───── RECORDS TO USE

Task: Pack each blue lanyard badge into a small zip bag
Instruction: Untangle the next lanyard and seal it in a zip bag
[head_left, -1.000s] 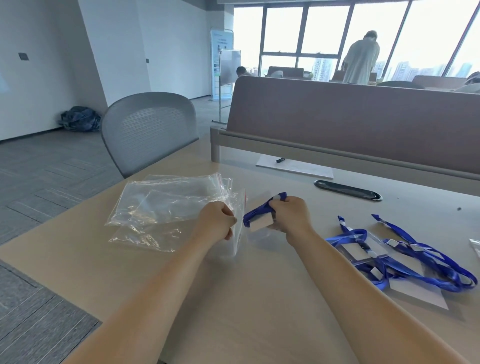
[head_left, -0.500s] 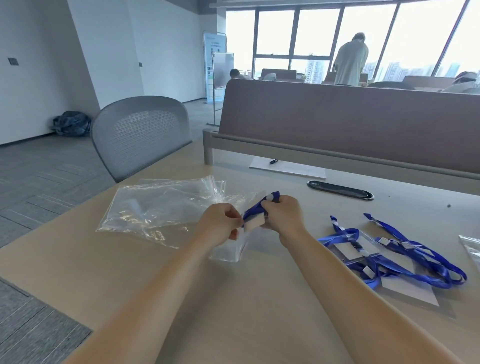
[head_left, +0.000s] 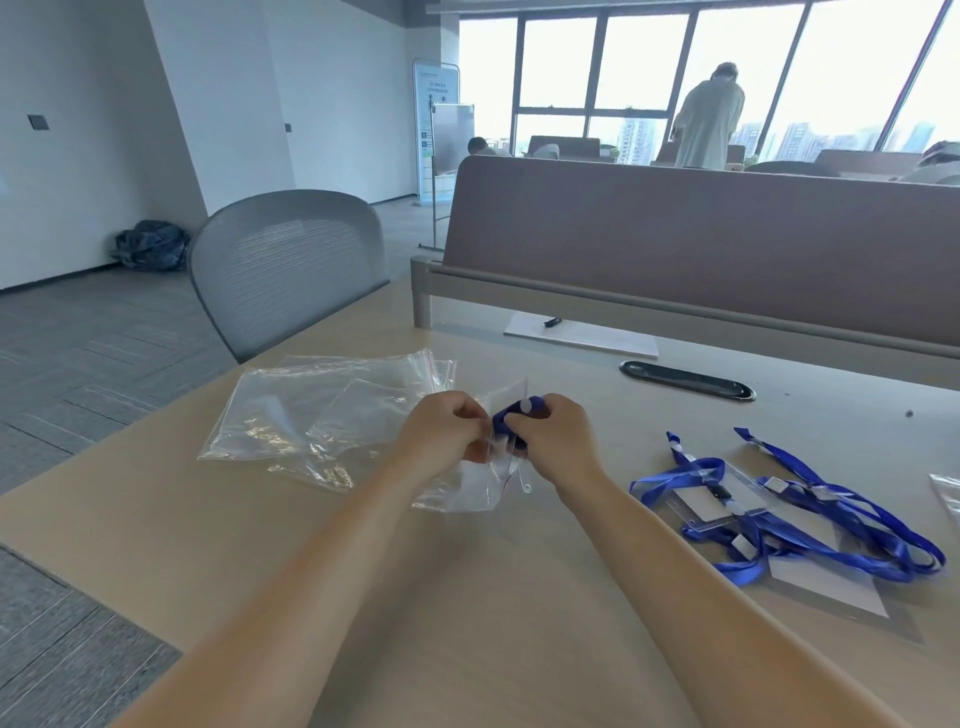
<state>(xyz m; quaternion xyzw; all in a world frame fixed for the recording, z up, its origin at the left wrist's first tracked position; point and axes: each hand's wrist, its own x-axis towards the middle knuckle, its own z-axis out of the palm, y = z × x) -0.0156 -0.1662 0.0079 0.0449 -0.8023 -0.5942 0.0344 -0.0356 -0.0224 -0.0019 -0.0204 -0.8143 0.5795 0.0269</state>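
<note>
A gray mesh chair (head_left: 291, 270) stands at the tabletop's (head_left: 156, 519) far left edge. A brown partition (head_left: 701, 244) runs along the back, with a sheet of paper (head_left: 582, 335) carrying a pen (head_left: 552, 322) just before it, near a black cable slot (head_left: 687, 380). A dark bag (head_left: 150, 245) lies on the floor by the wall. A person (head_left: 709, 124) stands at the windows.

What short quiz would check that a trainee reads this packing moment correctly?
1. True or false: the right grip holds a bunched blue lanyard.
2. The left grip pinches: A) a small zip bag; B) a pen; C) a sheet of paper.
3. Fill in: the loose lanyards lie on the desk to the person's ___.
Key: 1 true; 2 A; 3 right.
</note>
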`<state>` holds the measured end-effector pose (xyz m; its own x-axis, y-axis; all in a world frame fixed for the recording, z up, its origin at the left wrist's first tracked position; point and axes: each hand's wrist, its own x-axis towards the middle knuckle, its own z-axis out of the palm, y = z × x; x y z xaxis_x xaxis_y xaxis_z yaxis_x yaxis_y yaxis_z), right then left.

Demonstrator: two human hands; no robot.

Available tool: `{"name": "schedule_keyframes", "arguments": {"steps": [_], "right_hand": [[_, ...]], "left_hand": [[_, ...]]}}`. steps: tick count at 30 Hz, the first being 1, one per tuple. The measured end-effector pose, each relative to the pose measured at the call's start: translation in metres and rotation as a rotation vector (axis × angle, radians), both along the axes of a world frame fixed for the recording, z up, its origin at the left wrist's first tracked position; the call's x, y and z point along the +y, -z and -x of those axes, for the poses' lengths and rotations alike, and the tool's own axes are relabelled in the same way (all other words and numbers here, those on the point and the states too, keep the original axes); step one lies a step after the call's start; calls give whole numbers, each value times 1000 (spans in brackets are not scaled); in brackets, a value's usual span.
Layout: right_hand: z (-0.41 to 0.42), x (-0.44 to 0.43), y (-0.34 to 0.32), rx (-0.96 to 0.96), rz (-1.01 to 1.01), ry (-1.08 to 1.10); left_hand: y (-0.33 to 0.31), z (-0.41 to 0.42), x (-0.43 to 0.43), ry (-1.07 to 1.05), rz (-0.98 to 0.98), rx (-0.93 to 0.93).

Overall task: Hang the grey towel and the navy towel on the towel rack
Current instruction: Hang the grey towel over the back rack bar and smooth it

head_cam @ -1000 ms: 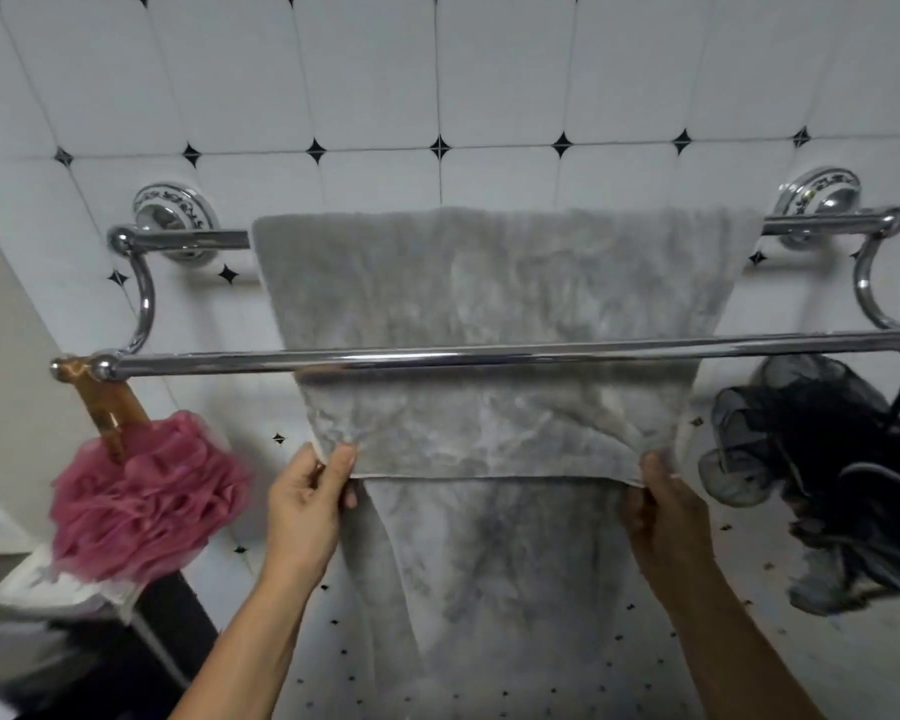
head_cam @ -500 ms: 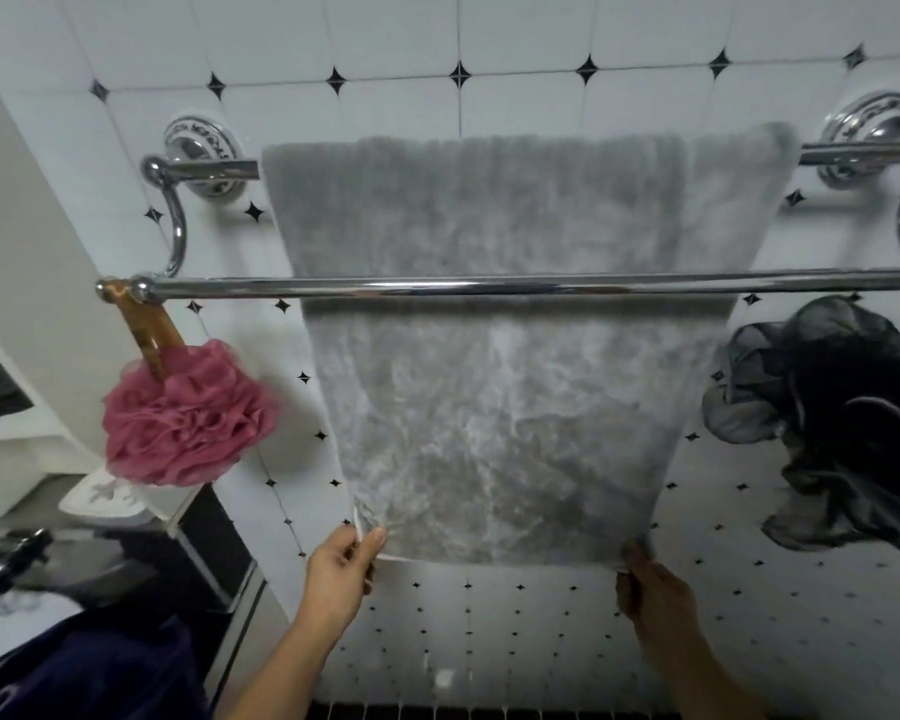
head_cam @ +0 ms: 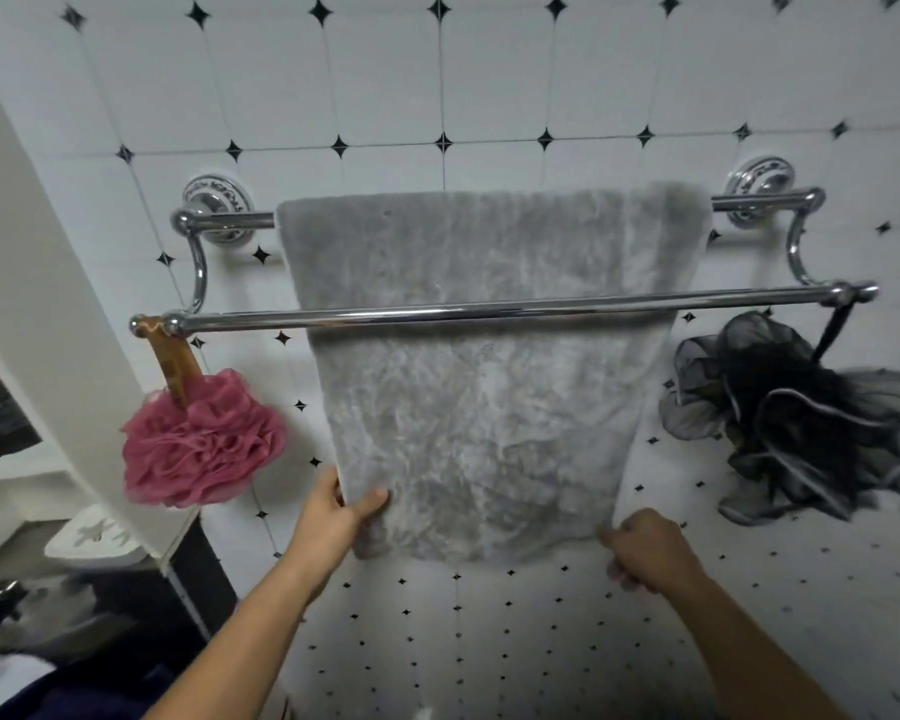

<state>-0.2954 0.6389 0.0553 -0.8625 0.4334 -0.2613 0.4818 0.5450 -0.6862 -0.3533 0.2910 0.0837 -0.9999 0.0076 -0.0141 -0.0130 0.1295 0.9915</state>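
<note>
The grey towel [head_cam: 484,407] hangs over the back bar of the chrome double towel rack [head_cam: 489,310] and drops behind the front bar. My left hand [head_cam: 341,517] pinches its lower left corner, thumb on the front. My right hand [head_cam: 645,550] holds the lower right corner with curled fingers. A dark navy cloth [head_cam: 100,693] shows at the bottom left edge; it may be the navy towel, mostly out of frame.
A pink bath pouf [head_cam: 198,444] hangs from the rack's left end. A black mesh pouf [head_cam: 791,423] hangs from the right end. White tiled wall behind. A white soap dish [head_cam: 94,537] and a dark counter lie low on the left.
The towel's front flap has been drawn down level with the back layer, and both hands sit lower on its bottom corners. The view has tilted, so the rack appears lower in frame.
</note>
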Motion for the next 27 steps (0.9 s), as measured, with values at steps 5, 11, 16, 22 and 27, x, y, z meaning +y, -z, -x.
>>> {"name": "schedule_keyframes", "arguments": {"steps": [5, 11, 16, 22, 27], "right_hand": [[3, -19, -117, 473, -247, -69], [0, -16, -252, 1040, -437, 161], [25, 24, -301, 711, -506, 219], [35, 20, -298, 767, -638, 226], [41, 21, -307, 734, -1041, -2]], "left_hand": [[-78, -5, 3, -102, 449, 77], [-197, -35, -17, -211, 567, 443], [-264, -7, -32, -535, 806, 619], [-264, 29, -14, -93, 56, 233], [-261, 41, -15, 119, -137, 131]]}}
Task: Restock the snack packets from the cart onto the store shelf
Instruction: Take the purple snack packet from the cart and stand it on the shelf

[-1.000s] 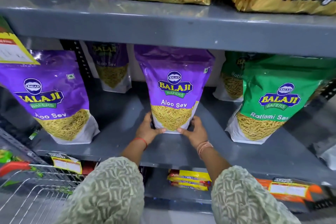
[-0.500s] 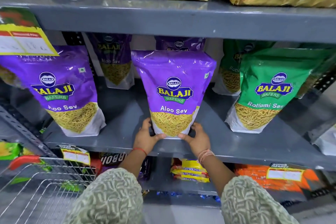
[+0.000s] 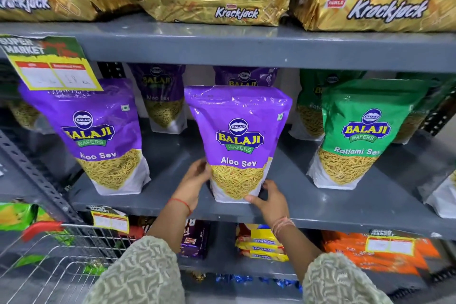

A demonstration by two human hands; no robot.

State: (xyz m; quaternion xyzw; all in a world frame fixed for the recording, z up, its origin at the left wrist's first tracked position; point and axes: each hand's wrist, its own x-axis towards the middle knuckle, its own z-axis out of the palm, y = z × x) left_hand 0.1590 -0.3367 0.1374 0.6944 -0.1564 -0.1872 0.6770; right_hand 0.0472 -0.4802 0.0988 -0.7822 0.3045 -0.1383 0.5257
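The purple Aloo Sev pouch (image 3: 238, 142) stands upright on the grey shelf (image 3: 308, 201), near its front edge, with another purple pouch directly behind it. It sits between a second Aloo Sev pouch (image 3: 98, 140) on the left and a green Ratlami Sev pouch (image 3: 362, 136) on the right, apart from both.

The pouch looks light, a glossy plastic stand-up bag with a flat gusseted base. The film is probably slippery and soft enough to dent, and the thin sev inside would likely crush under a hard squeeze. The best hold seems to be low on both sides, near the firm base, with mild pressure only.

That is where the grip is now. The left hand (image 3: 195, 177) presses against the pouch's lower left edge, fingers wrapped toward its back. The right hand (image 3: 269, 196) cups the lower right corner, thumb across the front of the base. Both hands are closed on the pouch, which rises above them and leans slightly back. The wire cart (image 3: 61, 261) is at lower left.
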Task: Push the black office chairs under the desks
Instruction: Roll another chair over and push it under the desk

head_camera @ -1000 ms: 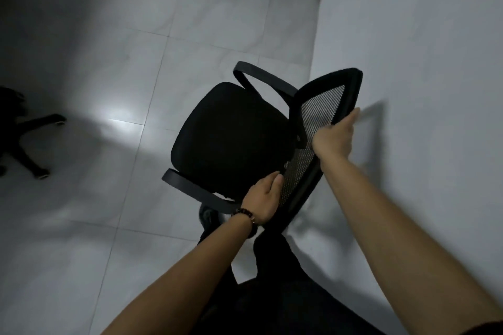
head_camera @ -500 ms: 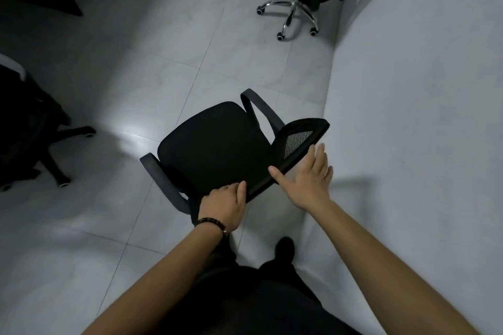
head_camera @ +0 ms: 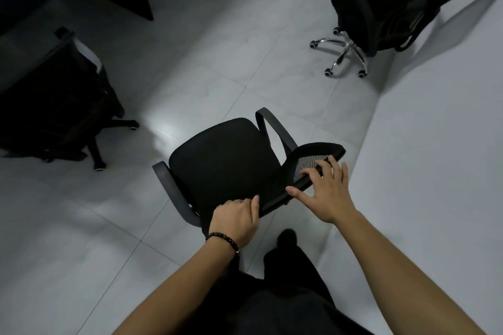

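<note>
Left hand (head_camera: 236, 221) fingers gripping black chair (head_camera: 226, 163) backrest edge, right hand (head_camera: 325, 193) splayed flat (released), wall (head_camera: 435, 158) close right

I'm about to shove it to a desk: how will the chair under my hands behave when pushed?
The chair will probably roll easily on the smooth tiled floor. Pushed from the top of the backrest, where the left hand and right hand sit, it may swivel or tilt.
</note>
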Demonstrator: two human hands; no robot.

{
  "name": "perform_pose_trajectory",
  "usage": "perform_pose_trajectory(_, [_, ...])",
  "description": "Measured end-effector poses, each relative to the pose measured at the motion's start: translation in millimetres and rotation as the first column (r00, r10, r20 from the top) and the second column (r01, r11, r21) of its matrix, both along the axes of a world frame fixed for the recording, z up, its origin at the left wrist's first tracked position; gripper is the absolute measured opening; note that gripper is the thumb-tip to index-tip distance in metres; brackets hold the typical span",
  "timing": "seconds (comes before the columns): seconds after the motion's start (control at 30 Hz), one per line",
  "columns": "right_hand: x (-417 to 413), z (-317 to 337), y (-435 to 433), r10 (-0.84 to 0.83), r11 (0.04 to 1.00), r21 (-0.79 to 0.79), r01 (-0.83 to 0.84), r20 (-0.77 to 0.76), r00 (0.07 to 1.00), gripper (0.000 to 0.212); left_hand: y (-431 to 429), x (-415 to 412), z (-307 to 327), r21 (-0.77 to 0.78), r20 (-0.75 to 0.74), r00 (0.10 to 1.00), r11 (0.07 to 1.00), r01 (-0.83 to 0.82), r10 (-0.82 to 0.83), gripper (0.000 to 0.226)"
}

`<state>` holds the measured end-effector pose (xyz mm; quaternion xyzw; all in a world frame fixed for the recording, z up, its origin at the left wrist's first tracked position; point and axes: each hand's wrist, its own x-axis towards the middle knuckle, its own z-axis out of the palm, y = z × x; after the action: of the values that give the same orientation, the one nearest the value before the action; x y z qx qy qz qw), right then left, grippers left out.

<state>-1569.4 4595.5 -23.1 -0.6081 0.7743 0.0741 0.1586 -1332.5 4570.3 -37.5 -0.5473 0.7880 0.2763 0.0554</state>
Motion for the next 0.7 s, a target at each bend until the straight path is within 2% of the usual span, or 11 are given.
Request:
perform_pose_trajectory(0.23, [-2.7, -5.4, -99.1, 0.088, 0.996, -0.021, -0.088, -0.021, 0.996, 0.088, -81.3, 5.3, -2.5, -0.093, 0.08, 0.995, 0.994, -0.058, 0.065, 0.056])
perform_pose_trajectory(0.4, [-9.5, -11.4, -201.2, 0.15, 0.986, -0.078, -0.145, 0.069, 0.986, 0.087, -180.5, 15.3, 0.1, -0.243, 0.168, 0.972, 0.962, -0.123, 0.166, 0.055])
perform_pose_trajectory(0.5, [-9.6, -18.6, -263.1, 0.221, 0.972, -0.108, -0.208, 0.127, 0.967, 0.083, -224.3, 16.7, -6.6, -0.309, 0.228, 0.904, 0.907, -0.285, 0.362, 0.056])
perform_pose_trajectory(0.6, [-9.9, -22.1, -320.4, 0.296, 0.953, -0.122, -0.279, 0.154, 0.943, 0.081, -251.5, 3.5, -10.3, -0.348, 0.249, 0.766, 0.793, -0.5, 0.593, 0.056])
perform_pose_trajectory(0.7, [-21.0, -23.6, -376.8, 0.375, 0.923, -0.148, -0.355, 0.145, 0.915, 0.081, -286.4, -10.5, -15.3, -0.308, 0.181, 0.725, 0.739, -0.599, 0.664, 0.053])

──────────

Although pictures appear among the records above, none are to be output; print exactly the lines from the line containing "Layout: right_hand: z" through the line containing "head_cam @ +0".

Layout: right_hand: z (-0.41 to 0.42), x (-0.44 to 0.43), y (-0.34 to 0.32), rx (-0.96 to 0.96), rz (-1.01 to 1.01), ry (-1.08 to 1.10); left_hand: y (-0.33 to 0.31), z (-0.41 to 0.42), x (-0.43 to 0.43), ry (-1.07 to 1.05), rz (-0.98 to 0.98), rx (-0.93 to 0.93).

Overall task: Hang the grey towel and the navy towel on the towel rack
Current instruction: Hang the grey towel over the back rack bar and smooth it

head_cam @ -1000 ms: 
head_cam @ -500 ms: 
head_cam @ +0 ms: 

The exercise closes with this answer.